Insomma, il sud sempre di più acquisterà un peso decisivo nella strategia di approvvigionamento energetico del Paese.

Il Mezzogiorno ponte europeo nel Mediterraneo
Anche se la Casmez è stata abolita, l’intervento speciale nel Sud, seppure in misura ridotta, è continuato sotto altre forme. In particolare, utilizzando i vari progetti comunitari, purtroppo concepiti ed attuati in continuità col vecchio meccanismo e, pertanto, con risultati vicini allo zero.

Peccato! Poiché si è persa un’altra importante occasione per il Sud.
Infatti, oltre ad avere sprecato una gran quantità di denaro pubblico, si rischia di non cogliere le tante opportunità che si produrranno, nei prossimi anni, grazie allo sviluppo globale e multi polare nella zona mediterranea.

Il Mezzogiorno, fisicamente e storicamente proiettato nell’area mediterranea, potrebbe candidarsi a divenire zona-cerniera, ponte del partenariato e della zona di libero scambio euromediterranei.

Cambierebbe così il suo ruolo: da area emarginata a punta più avanzata dell’Italia e dell’Europa del dialogo e della cooperazione con i Paesi rivieraschi.
Inoltre, sappiamo che nel Mediterraneo, speriamo al più presto pacificato e politicamente co-gestito, si materializzerà, attraverso il canale di Suez, una fra le più sconvolgenti novità sul terreno dei rapporti economici, culturali e politici fra Europa e Asia.

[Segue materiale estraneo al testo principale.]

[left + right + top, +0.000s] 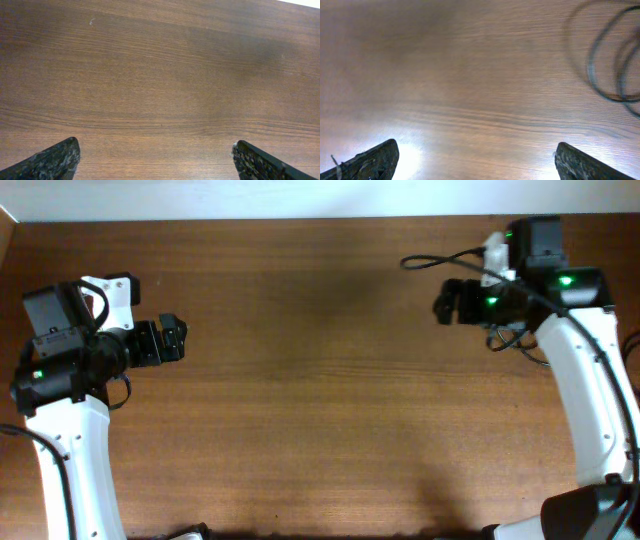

Per il sud italiano, così come per altri sud europei, si apre, infatti, una prospettiva inedita, rappresentata dai crescenti flussi commerciali e finanziari provenienti dall’Asia e dall’Africa, in particolare, oggi, da Medio Oriente, Cina, India, Giappone, Oceania.

Una prospettiva che potrebbe consentire al Mediterraneo un “ritorno” al ruolo storicamente assolto fino al 1492.